Spectral convergence of coefficients of a Fourier series

Question

I have seen claims that if a smooth function $f(x)$ is represented by its Fourier series, $f(x)=\sum_{n=-\infty}^\infty a_ne^{i(nt)}$, then as $|n|\rightarrow\infty$, then $|a_n|\rightarrow 0$ "exponentially fast", also known as spectral convergence. I have heard some heuristic and empirical arguments, particularly in the context of numerical analysis, but rigorous treatments in the language of functional analysis and group theory were surprisingly hard to find. I was wondering if someone could give a higher view of proving the spectral convergence or point to the right references.

Answer 1

Smoothness of a function and the decay of $a_n$ at infinity are connected.

For smooth functions ( $C^{\infty}$), $a_n$ coverges to $0$ faster than any power of $1/n$, that is

$$\lim_{n \to \infty} n^k \cdot a_n = 0$$

or $|a_n| = O(\frac{1}{n^k})\ \forall k>0$.

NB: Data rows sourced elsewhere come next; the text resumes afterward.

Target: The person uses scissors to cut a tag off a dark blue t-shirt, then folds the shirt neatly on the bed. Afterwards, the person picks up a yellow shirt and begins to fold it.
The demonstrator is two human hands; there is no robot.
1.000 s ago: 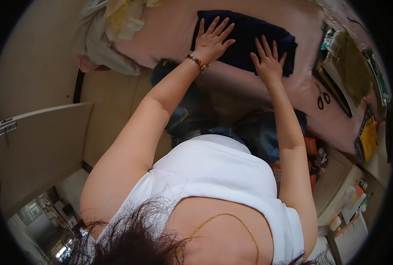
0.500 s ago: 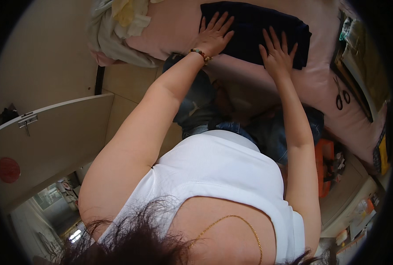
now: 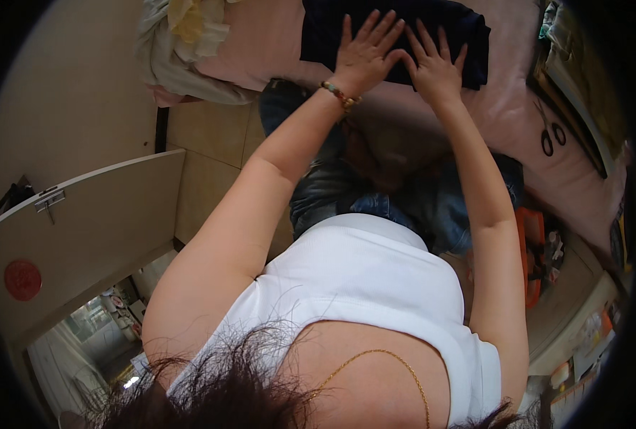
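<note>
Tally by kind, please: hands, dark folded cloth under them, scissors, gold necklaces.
Hands: 2 (left hand, right hand)
Dark folded cloth: 1
Scissors: 1 pair
Gold necklace: 1
Total: 5

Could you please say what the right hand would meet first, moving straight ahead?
The right hand would probably meet more of the dark navy cloth beneath it; how closely they touch is unclear.

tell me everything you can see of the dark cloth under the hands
The dark cloth looks navy, plain and soft, apparently folded into a flat, roughly rectangular bundle. It lies on the pink cover, its far side partly cut off by the picture's edge. The left hand and right hand rest on it, palms down and spread.
</note>
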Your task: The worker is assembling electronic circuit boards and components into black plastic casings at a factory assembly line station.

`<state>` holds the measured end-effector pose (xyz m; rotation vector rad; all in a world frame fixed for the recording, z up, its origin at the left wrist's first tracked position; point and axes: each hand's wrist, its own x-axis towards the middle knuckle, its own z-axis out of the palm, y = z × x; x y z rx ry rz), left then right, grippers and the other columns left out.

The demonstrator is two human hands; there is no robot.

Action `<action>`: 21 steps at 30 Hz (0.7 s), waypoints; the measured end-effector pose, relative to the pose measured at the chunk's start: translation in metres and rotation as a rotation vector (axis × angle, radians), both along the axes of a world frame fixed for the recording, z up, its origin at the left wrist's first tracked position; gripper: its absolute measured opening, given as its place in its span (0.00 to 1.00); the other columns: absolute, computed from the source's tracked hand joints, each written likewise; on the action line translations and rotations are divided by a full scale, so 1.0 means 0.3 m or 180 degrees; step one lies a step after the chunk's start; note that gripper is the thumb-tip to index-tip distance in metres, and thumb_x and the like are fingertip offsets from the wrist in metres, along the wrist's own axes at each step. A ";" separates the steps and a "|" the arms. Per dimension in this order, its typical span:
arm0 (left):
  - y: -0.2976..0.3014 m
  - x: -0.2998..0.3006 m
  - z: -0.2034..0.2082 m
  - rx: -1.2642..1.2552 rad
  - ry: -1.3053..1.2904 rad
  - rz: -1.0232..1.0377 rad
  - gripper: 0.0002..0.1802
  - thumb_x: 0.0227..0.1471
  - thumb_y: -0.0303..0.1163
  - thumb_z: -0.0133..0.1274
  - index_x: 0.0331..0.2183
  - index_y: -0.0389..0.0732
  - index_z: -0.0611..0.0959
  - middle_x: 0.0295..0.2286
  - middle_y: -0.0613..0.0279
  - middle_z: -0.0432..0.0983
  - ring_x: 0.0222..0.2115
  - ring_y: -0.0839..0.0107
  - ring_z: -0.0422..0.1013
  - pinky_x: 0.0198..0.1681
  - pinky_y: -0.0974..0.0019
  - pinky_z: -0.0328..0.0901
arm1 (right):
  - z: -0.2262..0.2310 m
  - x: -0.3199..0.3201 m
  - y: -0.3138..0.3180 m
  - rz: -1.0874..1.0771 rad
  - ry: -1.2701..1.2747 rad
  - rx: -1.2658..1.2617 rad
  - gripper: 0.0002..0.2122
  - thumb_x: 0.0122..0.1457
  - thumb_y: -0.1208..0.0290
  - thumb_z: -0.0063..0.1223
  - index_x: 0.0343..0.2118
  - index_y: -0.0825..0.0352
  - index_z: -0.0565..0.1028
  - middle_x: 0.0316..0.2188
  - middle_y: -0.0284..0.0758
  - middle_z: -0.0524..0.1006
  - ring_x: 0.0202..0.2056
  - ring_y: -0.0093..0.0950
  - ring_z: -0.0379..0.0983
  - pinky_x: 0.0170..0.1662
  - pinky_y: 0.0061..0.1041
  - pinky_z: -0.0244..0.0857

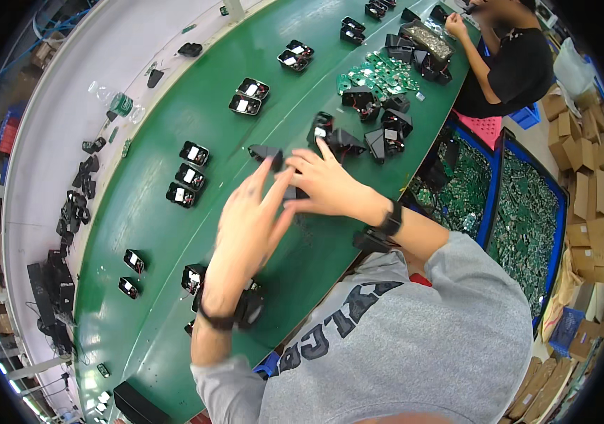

For real analytic functions ( equivalent to : restriction to the circle of a holomorphic function defined on an open set containing $S^1$) there exist $q < 1$ and $C>0$ so that

$$|a_n| \le C\cdot q^n$$ that is $|a_n| = O(q^n)$ ( exponential decay).

${\bf Added:}$

The estimates for smooth functions are based on the following facts.

For continuous functions $f$ we have $a_n \to 0$ ( in fact it is true for $L^1$ functions - this is called Riemann-Lebesgue lemma).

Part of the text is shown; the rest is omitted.